SOURCE RECORDS ▸
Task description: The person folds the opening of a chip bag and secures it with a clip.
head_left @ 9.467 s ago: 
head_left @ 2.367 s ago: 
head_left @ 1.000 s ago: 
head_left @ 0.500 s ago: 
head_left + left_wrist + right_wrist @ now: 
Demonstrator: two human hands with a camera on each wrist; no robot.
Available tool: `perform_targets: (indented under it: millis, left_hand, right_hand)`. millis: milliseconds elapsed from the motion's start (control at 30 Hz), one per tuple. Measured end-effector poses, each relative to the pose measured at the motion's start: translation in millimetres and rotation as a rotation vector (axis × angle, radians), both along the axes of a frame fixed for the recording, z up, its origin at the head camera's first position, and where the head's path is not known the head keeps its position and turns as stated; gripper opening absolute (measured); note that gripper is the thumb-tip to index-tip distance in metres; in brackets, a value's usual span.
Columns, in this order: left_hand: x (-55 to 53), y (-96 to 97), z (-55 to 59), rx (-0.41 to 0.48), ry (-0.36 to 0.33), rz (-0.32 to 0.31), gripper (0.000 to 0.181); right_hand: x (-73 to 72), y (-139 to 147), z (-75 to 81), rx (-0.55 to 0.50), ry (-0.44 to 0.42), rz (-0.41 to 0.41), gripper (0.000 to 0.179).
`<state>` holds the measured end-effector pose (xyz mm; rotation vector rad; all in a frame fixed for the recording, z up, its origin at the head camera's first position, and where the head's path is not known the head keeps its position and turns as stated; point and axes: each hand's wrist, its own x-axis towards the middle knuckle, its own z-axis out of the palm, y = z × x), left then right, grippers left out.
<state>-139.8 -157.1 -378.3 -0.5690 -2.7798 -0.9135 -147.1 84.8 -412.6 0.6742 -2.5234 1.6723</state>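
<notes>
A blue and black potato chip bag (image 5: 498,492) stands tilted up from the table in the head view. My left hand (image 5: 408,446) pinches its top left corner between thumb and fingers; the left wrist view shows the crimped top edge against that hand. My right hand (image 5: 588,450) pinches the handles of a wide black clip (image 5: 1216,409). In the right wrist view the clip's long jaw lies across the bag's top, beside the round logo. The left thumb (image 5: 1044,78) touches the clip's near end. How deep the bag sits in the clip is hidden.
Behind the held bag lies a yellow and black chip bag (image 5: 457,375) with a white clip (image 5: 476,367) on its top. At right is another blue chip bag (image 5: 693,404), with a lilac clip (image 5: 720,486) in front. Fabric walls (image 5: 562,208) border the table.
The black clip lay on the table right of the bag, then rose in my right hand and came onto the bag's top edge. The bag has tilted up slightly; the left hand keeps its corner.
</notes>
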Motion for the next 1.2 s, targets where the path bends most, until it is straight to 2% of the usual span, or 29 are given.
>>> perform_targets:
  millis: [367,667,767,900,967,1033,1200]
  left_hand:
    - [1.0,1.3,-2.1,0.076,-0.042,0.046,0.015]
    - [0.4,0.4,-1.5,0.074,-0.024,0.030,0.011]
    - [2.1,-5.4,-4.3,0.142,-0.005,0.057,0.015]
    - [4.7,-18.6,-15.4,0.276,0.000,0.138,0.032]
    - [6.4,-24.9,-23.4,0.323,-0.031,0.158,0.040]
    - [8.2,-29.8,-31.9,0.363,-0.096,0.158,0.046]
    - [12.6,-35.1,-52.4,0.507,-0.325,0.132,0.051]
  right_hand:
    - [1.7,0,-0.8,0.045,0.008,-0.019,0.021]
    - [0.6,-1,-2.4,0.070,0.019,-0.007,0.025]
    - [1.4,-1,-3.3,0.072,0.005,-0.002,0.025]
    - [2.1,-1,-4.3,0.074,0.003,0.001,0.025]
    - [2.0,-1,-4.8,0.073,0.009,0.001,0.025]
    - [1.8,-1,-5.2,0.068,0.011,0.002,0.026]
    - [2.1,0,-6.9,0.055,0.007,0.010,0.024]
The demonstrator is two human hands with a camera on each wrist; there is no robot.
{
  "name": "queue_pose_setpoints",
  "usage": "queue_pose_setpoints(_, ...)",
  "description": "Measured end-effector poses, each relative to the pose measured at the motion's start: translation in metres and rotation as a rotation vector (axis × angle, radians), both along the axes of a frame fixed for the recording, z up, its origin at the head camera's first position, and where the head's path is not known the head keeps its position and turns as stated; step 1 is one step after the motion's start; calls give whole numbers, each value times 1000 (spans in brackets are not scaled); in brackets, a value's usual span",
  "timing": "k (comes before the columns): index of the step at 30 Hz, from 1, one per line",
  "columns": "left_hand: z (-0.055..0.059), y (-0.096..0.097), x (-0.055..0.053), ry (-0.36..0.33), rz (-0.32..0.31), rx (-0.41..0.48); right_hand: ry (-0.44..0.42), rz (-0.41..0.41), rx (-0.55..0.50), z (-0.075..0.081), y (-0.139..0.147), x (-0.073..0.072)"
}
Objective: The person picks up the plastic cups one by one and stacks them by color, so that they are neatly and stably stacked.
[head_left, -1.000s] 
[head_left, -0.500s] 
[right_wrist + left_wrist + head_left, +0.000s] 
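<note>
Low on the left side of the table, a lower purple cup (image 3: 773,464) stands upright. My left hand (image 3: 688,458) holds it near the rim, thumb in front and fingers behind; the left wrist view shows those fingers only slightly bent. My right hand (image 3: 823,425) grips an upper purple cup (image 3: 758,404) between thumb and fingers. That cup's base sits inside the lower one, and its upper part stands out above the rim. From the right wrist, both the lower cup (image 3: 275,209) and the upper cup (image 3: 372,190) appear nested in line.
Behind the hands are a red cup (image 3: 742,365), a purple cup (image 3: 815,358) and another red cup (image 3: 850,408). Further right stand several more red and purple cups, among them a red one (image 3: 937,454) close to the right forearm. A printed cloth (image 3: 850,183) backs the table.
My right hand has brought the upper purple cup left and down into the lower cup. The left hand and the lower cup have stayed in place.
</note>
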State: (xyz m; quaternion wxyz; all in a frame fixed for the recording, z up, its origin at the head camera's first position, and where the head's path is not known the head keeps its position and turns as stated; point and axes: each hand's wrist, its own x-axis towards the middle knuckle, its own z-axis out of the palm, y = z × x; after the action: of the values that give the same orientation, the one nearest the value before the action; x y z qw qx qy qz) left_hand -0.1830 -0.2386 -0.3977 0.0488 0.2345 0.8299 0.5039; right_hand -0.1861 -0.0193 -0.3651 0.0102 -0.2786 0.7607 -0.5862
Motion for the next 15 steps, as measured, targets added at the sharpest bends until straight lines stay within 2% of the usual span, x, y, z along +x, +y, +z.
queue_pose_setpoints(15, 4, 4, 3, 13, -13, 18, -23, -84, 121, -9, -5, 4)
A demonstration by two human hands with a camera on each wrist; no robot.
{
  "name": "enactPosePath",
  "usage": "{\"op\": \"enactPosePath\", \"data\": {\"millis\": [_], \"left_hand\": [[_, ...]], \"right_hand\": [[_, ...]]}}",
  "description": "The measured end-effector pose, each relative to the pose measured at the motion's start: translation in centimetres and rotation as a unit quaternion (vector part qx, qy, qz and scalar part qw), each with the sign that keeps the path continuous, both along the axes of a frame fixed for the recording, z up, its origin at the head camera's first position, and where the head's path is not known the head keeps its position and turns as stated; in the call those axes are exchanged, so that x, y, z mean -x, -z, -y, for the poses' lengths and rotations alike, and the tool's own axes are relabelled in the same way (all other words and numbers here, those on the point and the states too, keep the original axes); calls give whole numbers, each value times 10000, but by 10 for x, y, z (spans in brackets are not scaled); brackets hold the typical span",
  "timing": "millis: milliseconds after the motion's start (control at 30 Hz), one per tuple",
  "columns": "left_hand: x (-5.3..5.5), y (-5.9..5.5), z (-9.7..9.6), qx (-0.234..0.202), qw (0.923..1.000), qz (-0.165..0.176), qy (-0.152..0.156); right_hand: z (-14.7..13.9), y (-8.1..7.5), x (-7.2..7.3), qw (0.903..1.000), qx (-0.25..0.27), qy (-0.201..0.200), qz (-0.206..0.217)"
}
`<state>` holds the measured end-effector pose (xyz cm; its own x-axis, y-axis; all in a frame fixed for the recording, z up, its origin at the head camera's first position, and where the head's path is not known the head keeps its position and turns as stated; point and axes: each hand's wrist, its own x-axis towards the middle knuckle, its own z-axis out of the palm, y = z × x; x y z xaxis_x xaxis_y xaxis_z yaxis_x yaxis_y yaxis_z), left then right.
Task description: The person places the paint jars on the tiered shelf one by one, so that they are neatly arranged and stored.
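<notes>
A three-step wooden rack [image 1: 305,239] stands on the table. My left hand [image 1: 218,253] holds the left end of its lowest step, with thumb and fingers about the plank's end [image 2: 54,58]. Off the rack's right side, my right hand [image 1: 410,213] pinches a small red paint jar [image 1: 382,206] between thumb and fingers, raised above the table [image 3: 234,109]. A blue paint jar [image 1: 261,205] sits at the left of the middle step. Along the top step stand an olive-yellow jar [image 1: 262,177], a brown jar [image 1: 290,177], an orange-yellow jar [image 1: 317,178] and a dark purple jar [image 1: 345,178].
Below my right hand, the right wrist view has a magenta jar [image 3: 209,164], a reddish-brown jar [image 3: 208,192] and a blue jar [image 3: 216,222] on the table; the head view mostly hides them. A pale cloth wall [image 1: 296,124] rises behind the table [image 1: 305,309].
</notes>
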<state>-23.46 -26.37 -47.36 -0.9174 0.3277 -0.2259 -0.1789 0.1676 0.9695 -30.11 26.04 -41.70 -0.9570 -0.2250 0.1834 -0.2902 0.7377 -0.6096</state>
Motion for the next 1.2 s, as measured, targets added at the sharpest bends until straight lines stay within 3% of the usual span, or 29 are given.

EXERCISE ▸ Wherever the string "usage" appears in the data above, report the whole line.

ANSWER ▸
  "usage": "queue_pose_setpoints(_, ...)",
  "usage": "{\"op\": \"enactPosePath\", \"data\": {\"millis\": [_], \"left_hand\": [[_, ...]], \"right_hand\": [[_, ...]]}}",

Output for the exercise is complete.